*** DATA SUPPLIED Section Begins ***

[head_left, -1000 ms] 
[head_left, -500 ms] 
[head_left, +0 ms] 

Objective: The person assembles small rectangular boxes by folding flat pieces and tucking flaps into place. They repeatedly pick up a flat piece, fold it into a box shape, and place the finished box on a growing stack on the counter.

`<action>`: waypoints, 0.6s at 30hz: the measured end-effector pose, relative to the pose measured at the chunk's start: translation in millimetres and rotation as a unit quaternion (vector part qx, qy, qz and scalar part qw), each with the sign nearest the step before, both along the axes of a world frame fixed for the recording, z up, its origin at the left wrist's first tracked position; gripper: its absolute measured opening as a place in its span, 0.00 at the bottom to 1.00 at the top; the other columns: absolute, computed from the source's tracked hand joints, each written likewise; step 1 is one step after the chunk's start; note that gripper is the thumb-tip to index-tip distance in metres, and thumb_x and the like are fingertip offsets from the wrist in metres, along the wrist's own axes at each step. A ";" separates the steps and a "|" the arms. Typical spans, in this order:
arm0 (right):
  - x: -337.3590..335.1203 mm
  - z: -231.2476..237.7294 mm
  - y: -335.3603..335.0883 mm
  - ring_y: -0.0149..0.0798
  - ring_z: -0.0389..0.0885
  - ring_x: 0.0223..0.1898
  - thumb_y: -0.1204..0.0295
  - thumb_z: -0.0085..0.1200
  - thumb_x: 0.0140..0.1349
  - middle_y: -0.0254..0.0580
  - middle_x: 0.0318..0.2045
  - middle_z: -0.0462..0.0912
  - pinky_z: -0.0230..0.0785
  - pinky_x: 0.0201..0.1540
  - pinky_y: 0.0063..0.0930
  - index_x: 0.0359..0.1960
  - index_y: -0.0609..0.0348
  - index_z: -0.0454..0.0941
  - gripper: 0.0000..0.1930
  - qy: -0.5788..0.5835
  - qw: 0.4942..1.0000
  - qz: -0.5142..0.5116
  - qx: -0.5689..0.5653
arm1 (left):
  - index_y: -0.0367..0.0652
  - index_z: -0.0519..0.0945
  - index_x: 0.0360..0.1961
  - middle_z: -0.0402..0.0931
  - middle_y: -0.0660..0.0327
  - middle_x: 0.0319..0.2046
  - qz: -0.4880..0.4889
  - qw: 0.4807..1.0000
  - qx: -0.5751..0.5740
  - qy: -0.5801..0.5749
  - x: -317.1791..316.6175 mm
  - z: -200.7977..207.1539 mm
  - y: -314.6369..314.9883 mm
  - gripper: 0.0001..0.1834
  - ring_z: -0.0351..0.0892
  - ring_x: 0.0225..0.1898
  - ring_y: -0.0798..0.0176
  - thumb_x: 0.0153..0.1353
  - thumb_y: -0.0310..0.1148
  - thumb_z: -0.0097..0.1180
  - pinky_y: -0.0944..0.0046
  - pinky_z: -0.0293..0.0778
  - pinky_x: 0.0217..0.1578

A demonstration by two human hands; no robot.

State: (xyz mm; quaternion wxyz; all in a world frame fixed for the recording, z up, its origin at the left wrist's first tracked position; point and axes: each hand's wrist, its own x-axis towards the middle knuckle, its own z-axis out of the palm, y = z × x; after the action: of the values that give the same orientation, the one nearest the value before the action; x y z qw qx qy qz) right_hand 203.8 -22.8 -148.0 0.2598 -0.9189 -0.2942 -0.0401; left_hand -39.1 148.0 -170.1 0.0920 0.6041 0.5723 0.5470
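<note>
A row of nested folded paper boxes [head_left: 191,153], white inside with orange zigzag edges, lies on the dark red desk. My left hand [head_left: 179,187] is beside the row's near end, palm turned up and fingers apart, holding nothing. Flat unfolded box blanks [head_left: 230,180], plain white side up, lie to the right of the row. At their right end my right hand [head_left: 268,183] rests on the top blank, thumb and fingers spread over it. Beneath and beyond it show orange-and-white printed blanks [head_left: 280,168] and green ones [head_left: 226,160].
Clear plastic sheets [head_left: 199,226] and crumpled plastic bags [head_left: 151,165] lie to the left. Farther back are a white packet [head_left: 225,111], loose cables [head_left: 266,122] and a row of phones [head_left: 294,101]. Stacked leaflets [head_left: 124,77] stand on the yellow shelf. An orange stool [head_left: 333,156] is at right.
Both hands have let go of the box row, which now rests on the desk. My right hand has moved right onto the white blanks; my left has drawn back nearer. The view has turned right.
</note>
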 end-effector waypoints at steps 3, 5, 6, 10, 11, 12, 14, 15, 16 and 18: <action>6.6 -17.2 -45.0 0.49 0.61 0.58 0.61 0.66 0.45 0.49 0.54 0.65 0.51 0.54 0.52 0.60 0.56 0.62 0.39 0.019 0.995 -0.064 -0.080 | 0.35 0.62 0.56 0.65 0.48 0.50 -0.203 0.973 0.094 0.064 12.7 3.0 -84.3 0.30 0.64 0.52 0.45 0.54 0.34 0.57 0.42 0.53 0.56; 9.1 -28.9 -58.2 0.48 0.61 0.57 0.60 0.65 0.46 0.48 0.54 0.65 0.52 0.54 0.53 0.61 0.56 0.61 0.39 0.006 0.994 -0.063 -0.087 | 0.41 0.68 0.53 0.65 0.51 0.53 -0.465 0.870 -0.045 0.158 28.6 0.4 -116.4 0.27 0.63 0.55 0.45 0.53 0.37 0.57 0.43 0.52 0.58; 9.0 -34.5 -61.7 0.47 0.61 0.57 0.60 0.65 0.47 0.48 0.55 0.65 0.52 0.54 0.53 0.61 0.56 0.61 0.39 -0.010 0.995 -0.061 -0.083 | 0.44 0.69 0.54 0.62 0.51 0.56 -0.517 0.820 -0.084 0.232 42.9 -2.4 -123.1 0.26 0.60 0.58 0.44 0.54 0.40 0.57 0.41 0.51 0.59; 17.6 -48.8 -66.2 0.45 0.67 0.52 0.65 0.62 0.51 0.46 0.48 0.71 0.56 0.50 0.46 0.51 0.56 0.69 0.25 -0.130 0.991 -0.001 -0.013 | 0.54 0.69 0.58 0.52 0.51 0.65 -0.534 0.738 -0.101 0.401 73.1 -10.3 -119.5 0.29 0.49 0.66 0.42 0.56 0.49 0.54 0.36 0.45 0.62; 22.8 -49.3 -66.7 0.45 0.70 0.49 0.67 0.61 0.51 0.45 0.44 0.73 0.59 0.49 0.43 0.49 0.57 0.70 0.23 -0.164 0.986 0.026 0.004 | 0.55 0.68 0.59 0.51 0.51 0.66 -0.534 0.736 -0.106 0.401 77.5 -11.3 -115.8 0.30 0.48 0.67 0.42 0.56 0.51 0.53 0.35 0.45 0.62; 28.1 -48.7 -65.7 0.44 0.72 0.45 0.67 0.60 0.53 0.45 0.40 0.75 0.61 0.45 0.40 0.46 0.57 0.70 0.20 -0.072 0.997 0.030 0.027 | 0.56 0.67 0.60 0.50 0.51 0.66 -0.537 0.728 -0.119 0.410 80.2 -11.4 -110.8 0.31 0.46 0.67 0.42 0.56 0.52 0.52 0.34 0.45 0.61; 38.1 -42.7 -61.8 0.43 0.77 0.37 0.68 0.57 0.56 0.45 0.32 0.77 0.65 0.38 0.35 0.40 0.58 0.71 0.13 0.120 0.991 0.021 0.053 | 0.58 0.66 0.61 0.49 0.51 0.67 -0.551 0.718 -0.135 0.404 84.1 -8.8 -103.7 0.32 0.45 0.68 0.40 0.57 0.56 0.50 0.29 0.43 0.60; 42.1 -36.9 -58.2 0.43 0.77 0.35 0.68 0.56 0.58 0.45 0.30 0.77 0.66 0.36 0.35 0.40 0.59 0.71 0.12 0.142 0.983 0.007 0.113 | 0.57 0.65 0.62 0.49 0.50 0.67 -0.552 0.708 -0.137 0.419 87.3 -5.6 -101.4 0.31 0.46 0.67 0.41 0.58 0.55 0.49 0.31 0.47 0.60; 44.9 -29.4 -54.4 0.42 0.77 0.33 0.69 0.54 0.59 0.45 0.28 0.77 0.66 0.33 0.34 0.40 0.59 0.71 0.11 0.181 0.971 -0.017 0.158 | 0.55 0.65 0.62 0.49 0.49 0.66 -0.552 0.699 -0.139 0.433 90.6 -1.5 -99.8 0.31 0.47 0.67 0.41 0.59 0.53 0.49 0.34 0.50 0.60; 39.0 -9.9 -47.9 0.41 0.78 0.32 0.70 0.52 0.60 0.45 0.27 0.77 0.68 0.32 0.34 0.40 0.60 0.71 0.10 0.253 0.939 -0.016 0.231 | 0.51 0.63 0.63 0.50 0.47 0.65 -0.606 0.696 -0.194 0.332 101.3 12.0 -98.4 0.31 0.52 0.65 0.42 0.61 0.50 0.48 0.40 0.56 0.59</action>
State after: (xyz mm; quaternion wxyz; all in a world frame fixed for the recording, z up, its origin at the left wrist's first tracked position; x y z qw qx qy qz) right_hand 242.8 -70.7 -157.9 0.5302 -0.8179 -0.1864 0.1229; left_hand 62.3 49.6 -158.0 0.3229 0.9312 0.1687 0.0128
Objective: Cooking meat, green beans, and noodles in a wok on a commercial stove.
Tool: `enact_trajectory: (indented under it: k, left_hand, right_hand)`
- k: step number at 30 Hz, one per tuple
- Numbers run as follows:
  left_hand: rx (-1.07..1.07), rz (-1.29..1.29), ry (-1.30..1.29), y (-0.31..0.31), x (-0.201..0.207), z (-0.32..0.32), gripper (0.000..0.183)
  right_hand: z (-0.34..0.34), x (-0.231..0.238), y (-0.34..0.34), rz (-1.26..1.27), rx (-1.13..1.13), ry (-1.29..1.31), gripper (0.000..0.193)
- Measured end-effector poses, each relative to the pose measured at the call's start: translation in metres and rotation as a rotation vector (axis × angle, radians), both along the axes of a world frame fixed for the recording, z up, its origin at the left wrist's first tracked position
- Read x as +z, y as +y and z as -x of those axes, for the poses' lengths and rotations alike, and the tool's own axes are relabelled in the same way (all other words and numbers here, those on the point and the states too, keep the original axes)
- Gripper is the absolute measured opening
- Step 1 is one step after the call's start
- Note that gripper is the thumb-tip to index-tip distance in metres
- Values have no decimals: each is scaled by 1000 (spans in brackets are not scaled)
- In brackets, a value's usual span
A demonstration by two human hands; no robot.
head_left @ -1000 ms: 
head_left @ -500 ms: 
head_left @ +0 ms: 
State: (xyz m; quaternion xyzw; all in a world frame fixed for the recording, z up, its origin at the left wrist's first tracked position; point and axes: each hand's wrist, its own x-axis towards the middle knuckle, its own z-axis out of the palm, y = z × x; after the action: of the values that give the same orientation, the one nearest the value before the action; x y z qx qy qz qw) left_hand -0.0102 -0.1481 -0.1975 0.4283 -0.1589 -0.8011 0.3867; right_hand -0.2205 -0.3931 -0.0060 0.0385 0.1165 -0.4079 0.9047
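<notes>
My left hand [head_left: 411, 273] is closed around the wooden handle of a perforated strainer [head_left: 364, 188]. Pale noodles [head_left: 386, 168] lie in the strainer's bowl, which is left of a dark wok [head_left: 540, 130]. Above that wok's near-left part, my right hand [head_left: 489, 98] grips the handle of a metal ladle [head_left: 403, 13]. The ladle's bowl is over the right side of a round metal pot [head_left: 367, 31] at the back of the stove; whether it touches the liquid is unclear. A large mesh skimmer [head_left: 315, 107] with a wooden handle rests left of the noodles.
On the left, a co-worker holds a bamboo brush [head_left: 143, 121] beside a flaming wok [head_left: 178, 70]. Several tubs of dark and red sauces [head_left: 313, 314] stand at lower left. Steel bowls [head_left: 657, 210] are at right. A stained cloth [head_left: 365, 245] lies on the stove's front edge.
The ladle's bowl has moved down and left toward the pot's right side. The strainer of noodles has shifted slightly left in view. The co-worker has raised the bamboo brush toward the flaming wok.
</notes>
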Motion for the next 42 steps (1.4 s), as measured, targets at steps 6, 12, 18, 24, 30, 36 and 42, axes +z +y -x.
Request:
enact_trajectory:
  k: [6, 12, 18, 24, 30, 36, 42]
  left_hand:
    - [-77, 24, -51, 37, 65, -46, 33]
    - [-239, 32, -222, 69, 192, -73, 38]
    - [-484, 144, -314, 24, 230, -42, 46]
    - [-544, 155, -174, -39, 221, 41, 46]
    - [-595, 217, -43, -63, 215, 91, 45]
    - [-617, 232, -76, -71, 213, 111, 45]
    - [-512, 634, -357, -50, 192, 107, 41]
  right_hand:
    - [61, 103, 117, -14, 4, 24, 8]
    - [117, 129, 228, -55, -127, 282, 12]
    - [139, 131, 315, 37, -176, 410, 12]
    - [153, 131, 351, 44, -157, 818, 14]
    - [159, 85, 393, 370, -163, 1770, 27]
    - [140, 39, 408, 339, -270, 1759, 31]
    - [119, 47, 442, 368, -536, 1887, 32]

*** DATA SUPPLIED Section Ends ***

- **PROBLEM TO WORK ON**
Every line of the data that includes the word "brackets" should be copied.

- **ANSWER BOX**
- Values have no decimals: each is scaled by 1000 (spans in brackets are not scaled)
- In brackets, a value's usual span

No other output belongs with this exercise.